In their new book, Passionate Minds: The Inner World of Scientists, Lewis Wolpert and Alison Richards reveal the source of inspiration and passion that drove a key collection of senior scientists to stunning discoveries. The role of passion and inspiration is dominant in science. How is this passion best transmitted to students: a few hours a week over the screen and speakerphone, or side by side, day after day, together in a laboratory?

Distance learning is claimed as being magically able to bring the learning to the student. How does one bring the true learning of teamwork - such as in an athletic team or a marching band - to individuals scattered far and wide. How does one bring the essential experience of living and learning together in a consciously diverse community to people who do not live together?

There is no more important outcome of a real education that the steady broadening from being merely technically competent practitioner of some skill to becoming a real citizen. Education taken a bit at a time, by one's self, without the opportunity to carry on immediately after class an important debate over lunch or dinner hardly gives one the ability to do what Todd Gitlin calls out for in a recent article in the Chronicle of Higher Education: to "anchor a high-velocity, reckless, and lightweight culture." In what setting is one enabled to "take one's time...and learn about what endures." A place of quiet beauty, filled with intellectual activity, or in one's kitchen with the TV?

If this society, this culture, is to produce the visionaries, the leaders, the "personages" whose demise Drucker himself has lamented, it will depend, I argue, precisely on the existence of those institutions that he predicts will vanish.

What expectations do you have for your life, and for this year?
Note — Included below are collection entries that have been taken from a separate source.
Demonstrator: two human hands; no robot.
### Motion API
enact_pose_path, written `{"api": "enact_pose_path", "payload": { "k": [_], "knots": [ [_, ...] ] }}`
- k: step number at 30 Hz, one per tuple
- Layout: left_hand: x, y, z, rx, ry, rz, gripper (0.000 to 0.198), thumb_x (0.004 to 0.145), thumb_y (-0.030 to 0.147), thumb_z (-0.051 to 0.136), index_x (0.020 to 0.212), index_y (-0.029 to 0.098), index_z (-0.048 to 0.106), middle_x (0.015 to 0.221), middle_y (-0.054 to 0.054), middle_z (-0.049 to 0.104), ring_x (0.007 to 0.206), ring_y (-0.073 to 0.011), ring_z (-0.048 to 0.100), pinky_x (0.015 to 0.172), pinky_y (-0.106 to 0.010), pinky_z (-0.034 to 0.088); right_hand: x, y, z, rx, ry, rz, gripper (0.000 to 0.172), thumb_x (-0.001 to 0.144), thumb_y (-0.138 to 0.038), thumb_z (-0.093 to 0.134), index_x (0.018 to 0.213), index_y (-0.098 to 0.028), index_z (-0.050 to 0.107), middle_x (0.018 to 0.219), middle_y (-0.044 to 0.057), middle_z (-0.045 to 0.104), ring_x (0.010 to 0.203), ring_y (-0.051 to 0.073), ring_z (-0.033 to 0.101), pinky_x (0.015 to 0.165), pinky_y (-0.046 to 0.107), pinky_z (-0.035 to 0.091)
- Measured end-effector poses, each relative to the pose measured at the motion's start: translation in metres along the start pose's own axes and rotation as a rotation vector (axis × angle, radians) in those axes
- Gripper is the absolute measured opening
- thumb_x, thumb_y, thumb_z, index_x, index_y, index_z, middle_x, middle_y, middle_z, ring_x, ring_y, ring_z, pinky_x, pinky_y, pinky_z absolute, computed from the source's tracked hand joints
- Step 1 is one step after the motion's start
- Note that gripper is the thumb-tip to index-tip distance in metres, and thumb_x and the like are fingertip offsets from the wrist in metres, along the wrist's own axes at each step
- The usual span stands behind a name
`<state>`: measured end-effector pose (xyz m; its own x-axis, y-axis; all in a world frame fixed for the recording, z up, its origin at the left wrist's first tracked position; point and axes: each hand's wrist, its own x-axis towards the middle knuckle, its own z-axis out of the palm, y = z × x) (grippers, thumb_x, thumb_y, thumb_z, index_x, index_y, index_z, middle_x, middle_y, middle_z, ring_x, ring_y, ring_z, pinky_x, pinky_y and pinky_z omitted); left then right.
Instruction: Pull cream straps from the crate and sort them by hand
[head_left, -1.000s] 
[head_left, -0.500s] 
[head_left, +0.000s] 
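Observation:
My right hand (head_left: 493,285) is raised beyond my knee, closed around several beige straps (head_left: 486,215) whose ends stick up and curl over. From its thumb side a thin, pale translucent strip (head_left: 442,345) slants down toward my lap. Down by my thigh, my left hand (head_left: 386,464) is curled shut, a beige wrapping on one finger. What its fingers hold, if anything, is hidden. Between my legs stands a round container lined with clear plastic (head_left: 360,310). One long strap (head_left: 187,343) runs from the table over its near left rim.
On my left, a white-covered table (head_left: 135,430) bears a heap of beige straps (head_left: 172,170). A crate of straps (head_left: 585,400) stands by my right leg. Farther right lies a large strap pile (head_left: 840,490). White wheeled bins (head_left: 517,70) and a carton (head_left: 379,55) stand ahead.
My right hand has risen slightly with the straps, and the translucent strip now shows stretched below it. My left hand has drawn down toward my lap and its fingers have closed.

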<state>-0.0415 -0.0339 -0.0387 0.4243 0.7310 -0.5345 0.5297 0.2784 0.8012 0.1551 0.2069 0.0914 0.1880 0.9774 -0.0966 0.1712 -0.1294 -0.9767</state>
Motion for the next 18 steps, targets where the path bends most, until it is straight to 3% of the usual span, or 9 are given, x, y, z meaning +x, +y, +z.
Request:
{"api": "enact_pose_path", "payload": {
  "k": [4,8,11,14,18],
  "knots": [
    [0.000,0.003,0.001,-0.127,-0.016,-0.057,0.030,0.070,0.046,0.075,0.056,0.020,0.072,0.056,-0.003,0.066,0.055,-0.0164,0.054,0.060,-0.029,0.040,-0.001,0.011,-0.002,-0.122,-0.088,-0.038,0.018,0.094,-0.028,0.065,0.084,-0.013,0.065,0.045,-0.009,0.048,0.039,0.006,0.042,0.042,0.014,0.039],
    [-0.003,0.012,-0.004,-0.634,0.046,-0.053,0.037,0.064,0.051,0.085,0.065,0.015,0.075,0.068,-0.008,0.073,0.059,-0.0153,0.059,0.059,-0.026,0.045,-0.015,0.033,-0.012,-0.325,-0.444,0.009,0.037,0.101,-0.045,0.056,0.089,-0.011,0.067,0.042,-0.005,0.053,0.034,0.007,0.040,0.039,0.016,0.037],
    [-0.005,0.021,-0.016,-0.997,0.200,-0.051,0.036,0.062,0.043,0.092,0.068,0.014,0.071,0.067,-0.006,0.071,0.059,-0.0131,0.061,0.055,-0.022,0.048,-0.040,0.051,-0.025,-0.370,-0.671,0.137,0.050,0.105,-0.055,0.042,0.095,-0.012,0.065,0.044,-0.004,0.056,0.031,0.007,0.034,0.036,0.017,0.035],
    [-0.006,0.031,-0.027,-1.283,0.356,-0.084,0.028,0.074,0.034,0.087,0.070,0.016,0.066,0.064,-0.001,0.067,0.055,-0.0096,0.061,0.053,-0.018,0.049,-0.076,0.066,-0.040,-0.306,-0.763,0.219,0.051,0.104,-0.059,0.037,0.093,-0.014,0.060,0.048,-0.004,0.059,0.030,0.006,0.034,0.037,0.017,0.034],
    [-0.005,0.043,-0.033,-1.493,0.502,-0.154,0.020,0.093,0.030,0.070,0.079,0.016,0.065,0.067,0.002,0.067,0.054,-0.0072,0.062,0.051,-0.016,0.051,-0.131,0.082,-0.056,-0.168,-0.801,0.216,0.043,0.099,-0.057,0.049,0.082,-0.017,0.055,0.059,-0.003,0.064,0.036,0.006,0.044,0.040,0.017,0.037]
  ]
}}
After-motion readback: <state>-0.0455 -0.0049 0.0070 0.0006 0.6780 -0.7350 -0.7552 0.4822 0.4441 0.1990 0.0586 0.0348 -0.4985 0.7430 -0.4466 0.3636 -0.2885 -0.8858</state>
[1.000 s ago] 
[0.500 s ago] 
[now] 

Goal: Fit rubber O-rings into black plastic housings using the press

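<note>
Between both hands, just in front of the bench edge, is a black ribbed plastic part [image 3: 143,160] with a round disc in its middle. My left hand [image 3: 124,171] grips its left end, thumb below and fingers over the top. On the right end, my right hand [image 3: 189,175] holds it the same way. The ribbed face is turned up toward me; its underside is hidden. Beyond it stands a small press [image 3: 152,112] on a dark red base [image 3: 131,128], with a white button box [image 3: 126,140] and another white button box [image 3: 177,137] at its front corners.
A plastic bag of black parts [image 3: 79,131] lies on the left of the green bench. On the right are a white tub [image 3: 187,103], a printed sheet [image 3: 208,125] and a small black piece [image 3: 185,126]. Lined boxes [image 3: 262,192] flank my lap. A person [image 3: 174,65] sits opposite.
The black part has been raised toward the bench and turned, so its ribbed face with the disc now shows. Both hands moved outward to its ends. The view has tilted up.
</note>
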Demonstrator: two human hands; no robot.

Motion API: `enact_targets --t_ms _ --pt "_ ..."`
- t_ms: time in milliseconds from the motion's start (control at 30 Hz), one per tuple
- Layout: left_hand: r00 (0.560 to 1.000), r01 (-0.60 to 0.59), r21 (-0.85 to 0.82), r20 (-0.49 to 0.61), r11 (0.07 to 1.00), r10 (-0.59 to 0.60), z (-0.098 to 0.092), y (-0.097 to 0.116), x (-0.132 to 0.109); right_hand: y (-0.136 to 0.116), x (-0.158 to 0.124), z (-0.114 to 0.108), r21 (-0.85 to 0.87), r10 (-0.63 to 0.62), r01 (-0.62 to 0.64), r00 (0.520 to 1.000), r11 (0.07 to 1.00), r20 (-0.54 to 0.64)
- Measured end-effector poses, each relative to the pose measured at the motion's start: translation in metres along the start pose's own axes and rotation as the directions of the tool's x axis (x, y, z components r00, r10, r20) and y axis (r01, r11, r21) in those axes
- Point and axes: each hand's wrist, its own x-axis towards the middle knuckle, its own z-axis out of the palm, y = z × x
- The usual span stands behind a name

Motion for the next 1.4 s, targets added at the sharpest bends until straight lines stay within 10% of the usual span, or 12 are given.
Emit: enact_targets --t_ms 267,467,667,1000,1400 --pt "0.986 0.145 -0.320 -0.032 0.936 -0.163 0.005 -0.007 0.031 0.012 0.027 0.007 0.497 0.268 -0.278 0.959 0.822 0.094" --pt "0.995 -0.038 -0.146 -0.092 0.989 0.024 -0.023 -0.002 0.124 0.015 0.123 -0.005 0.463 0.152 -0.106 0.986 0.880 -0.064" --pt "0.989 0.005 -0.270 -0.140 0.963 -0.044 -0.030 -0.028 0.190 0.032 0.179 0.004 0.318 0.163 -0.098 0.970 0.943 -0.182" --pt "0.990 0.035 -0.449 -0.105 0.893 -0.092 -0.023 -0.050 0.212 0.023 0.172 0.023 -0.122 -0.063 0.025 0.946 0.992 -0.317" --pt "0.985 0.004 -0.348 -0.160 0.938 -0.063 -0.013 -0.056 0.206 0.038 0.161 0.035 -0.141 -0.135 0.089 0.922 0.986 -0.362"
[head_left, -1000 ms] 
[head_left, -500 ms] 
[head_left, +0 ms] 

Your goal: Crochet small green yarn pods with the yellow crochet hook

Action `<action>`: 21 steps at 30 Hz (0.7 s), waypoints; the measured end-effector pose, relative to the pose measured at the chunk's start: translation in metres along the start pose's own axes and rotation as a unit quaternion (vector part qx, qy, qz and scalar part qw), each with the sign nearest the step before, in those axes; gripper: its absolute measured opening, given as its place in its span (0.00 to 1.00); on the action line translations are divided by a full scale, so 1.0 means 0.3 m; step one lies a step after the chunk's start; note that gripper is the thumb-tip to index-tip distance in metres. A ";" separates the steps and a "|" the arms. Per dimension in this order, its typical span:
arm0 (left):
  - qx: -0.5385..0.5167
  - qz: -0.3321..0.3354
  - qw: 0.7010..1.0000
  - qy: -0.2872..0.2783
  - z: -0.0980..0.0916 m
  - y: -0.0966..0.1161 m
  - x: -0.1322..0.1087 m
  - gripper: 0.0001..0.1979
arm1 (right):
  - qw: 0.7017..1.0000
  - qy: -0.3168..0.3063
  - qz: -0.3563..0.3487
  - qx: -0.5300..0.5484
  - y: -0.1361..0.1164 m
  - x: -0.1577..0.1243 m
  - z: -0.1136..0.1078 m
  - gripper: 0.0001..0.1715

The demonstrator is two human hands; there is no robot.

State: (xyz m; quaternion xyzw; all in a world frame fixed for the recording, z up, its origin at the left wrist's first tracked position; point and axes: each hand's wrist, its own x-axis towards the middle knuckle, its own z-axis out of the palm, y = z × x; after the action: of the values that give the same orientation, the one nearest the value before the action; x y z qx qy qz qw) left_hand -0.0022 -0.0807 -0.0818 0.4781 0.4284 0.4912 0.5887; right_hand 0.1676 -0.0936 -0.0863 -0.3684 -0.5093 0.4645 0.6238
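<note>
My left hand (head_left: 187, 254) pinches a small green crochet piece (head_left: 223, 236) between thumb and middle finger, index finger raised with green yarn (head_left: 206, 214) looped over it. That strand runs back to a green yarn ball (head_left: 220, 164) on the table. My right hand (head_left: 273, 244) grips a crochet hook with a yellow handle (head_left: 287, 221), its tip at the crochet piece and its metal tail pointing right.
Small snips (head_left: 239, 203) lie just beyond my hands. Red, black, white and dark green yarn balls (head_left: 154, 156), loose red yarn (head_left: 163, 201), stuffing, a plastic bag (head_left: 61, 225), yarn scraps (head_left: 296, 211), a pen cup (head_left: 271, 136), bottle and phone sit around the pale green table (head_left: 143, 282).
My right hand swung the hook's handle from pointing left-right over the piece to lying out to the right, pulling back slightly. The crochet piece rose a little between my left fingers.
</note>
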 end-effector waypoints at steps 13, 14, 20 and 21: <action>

Which expectations need to be nourished and which need to be exploded? The magic of a human, intellectual community like this one is the richness and the excitement that accompanies the giving of nourishment and the igniting of explosions, figuratively speaking of course!

With hope that each of us will have the generosity to nourish the expectations that require it, the courage to explode the expectations that deserve it, and, of course, the wisdom to know the difference, the 129th year of instruction at The College of Wooster is hereby convened.

References

Gitlin, Todd. "?????." The Chronicle of Higher Education.

Newman, John Henry. Discourses on the Scope and Nature of University Education, Addressed to the Catholics of Dublin. Dublin, James Duffy, 1852.

Whitehead, "Universities and Their Function." The Aims of Education & Other Essays. New York, The Macmillan company, 1929

Wolpert, Lewis, and Alison Richards. Passionate Minds : the Inner World of Scientists. Oxford ; New York : Oxford University Press, 1997.